ABSTRACT

Workcenters in the public and private sectors are being invaded by complex, dynamic equipment systems. Global competitiveness and diminished budgets in turn dictate a downsized, but adaptive workforce. In this study, innovative data gathering that informed an uncommon instructional system offer a response from cognitive science to the besieged workcenters. Cognitive task analysis methods captured the components of troubleshooting expertise from dozens of Air Force master technicians as they worked on authentic fault scenarios. The codified output and developed scenarios then provided input to an intelligent tutoring system called Sherlock. This tutor targets high-difficulty F15 avionics troubleshooting skills. In a controlled experiment, 41 apprentice and journeyman airmen were pretested on their troubleshooting competence and then randomly assigned to two equivalent groups. The experimental group worked on the tutor 1-1/2 to 2 hours a day over an average of 7 days. The control group continued their standard on-the-job training regimen, working with senior team leaders in the shop during those hours. After the intervention, on both verbal protocol and paper and pencil posttests used to assess troubleshooting performance, the experimental group out-performed the controls (p = .001; p) =.009).
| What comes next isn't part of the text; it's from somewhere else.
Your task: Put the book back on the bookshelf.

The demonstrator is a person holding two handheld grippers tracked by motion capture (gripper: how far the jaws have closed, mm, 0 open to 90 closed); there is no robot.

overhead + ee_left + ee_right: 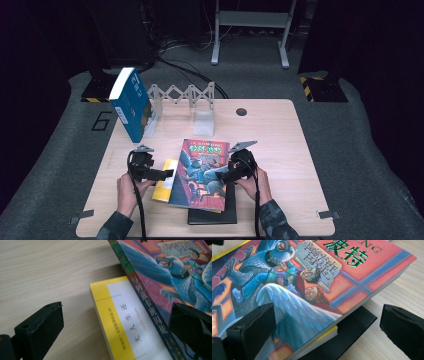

Results held up for 6 months after the tutor was removed. (Finding from evaluation of Sherlock prototype.) Also, in the present evaluation, subjects were required to troubleshoot a completely novel equipment system. Again, the experimental group prevailed on both measures (p =.006; p = .025). The implications of this work are as follows: purposeful learning experiences in systems where knowledge connects with its uses in the world appear to accelerate the development of adaptive, "Information Age" expertise. Innovative communities of practice should not be far behind.